Un punto importante riguarda il ruolo della Banca del Libano (BdL) e del suo governatore, Riad Salameh, oggetto di numerose indagini in Svizzera, Francia, Liechtenstein e Lussemburgo per appropriazione indebita, malversazioni finanziarie e riciclaggio di denaro, e accusato in Libano di “arricchimento illecito”. Suo fratello Raja invece, accusato di collusione, è finito in carcere. L’accordo con il FMI vieta formalmente alla BdL di “finanziare i deficit dello Stato libanese”, cosa che fa da decenni, secondo le informazioni del quotidiano L’Orient-le Jour nel numero di sabato 9 aprile 2022, che cita fonti vicine alle indagini.

Un’altra difficoltà, e non meno importante: in che modo annunciare che la pillola sarà molto amara da ingoiare? “Il FMI si aspetta che il governo definisca una strategia di ristrutturazione del sistema bancario. In realtà, questa strategia è già definita. Ma il governo deve convalidarla e renderla pubblico […]”, aggiunge il quotidiano. “Tutte le parti interessate si dicono pronte ad una ristrutturazione fino a quando non scopriranno cosa comporta realmente, se si fanno le cose in regola, vale a dire il riconoscimento delle perdite”, riassume l’esperto finanziario libanese Mike Azar, citato dal quotidiano francofono.

Elezioni legislative bloccate dai grandi partiti

I partiti politici tradizionali tengono il Parlamento sotto il loro controllo e l’opposizione (società civile, indipendenti) è debole e frammentata. La scadenza del 15 maggio ha lo scopo di eleggere 128 deputati per un periodo di quattro anni. I candidati devono presentarsi obbligatoriamente in liste composte da almeno tre persone. I nuovi arrivati, divisi e non scelti dai partiti tradizionali, riconoscono di avere poche chances di ottenere buoni risultati contro coloro che conoscono le logiche di partito, in un sistema in gran parte confessionale.

Per la prima volta, oltre 225.000 libanesi della diaspora potranno votare negli uffici delle ambasciate. Ed è anche la prima volta che 155 donne fanno parte dei 1.043 candidati iscritti nelle 103 liste, una cifra record. Tra loro c’è Sarah Yassine, una giovane accademica e attivista della società civile di 34 anni, che si presenta per un seggio a Beirut all’interno del collettivo ambientalista e socialdemocratico Madinati (“La mia città”). Insomma, una voce quasi isolata all’interno dello scenario attuale; eppure, sono proprio le voci delle nuove generazioni quelle che mancano nel paese. “Forte dell’esperienza acquisita con la rivolta dell’ottobre 2019 contro la corruzione della classe politica, intendo battermi contro la distruzione del nostro ambiente naturale”, ha dichiarato con grande modestia di fronte ai mastodonti della politica senza un vero progetto.

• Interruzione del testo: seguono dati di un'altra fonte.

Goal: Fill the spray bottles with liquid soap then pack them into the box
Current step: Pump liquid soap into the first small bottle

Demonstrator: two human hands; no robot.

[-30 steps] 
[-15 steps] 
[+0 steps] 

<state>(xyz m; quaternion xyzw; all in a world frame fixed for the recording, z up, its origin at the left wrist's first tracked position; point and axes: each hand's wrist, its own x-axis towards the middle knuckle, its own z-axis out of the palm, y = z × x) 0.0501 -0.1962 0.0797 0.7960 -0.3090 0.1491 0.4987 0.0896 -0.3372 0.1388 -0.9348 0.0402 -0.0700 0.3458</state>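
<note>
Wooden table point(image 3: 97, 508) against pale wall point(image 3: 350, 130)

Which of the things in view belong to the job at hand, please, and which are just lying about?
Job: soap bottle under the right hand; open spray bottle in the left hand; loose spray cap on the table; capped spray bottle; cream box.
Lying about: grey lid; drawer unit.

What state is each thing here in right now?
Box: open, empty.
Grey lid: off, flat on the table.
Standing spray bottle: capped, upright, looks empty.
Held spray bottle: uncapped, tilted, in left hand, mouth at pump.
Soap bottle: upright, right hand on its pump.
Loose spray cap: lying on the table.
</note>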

Le voci isolate del cambiamento

Così, l’opposizione nata dalla rivolta dell’ottobre 2019 è arrivata, come ci si aspettava, a ranghi sparsi nella circoscrizione Monte Libano, nonostante sia una di quelle dove la competizione è più forte. In questa regione, “i gruppi della protesta del 17 ottobre si presentano alla competizione ancora più divisi, perché ci sono 5 liste che si dichiarano vicine alla thawra (la rivolta) che si affrontano questa volta, mentre i due opposti partiti tradizionali in campo si sono uniti ognuno in una lista”.2

Sei partiti e collettivi dell’opposizione libanese hanno recentemente annunciato l’intenzione di unire i loro sforzi in vista delle elezioni legislative. Ma manca unità o un programma originale a questi movimenti, di certo coraggiosi, ma deboli di fronte a rulli compressori come Hezbollah, alleato di Amal, l’altro movimento sciita del presidente del Parlamento e maggioranza in Assemblea con il partito del capo dello Stato, il Movimento Patriottico Libero (CPL), coalizione osteggiata in particolare dalle Forze Libanesi (FL, ex milizie cristiane libanesi). Mentre l’ex leader della “Corrente del Futuro” Saad Hariri, ex premier e leader del campo sunnita, ha annunciato nel gennaio 2022 il suo ritiro dalla vita politica.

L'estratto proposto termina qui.